To investigate the inhibitory effects of C 60 (OH) 44 pretreatment on inflammatory responses, we monitored NF-kappaB activation by using luciferase as a reporter in both cell lines. UPM-1–activated NF-kappaB signals were diminished by pretreatment with 50 μM of C 60 (OH) 44 to 49.4% in HeLa cells ( P < .01; Figure 1 , C) and 75.0% in HEK293T cells ( P < .01; Figure 1 , D).
We conducted a Pearson’s regression analysis to determine whether C 60 (OH) 44 regulates NF-kappaB activation in a dose-dependent manner. In HeLa cells, it had a weak negative correlation in a dose-dependent manner (r = −0.442; P = .066). In HEK293T cells, it had a relatively strong negative correlation (r = −0.617; P < .01).

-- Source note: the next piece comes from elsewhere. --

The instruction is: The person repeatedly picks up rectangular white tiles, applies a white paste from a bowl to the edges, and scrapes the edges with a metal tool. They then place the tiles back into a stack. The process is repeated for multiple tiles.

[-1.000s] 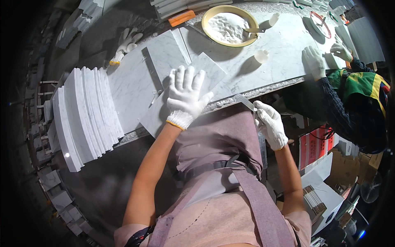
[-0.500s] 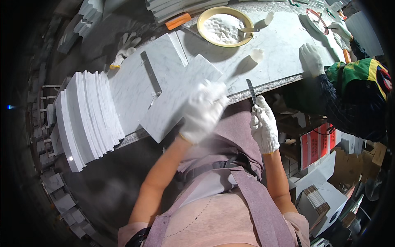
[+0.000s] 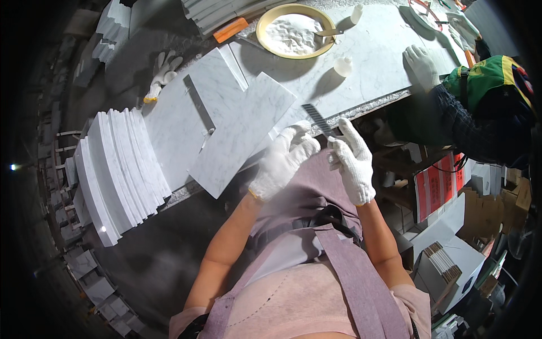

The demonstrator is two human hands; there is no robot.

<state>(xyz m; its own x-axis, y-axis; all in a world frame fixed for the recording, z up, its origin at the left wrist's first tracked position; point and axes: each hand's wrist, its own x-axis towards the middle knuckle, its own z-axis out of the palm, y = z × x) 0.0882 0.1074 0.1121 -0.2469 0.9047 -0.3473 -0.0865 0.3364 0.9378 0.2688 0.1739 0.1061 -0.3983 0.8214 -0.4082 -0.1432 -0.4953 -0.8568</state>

In vitro antioxidant activity and proinflammatory cytokine messenger RNA levels were suppressed by pretreatment with C 60 (OH) 44
In HEK293T cells ( Figure 2 , A), UPM-1 activated ROS production by 1.83-fold, whereas 50 μM of C 60 (OH) 44 suppressed it to background levels ( P < .01).
We examined the influence of C 60 (OH) 44 on ROS production in a primary culture of mouse peritoneal macrophages. Because the collected mouse macrophages adhered tightly to the culture plate dishes and the harvested cell count was relatively limited, we used a fluorescence microscopic analysis instead of a flow cytometric analysis. As shown in Figure 2 , B, the fluorescence of ROS in each mouse macrophage was visualized as a green dot. The mean RFUs were measured. As in the HEK293T cells stimulated with UPM-1, UPM-1 increased the activation of ROS production by 1.58-fold in mouse macrophages. Pretreatment with 50 μM of C 60 (OH) 44 significantly blocked the UPM-1–induced ROS production, which was at background levels ( P < .01; Figure 2 , B and C).
LPS (1.0 μg/mL), a TLR4 ligand, also increased ROS production by 1.99-fold compared with the control, whereas pretreatment with 50 μmol/L of C 60 (OH) 44 significantly blocked LPS-induced ROS production to the background level ( P < .01; Figure 2 , D and E).
We quantified the expression levels of the proinflammatory cytokine messenger RNA (mRNA) after stimulation with UPM-1 ( Figure 3 ). Fifty micromoles of C 60 (OH) 44 significantly inhibited IL-6 by 75% ( P = .027), IL-1β by 72% ( P = .050), and TNF-α by 84.1% ( P = .039).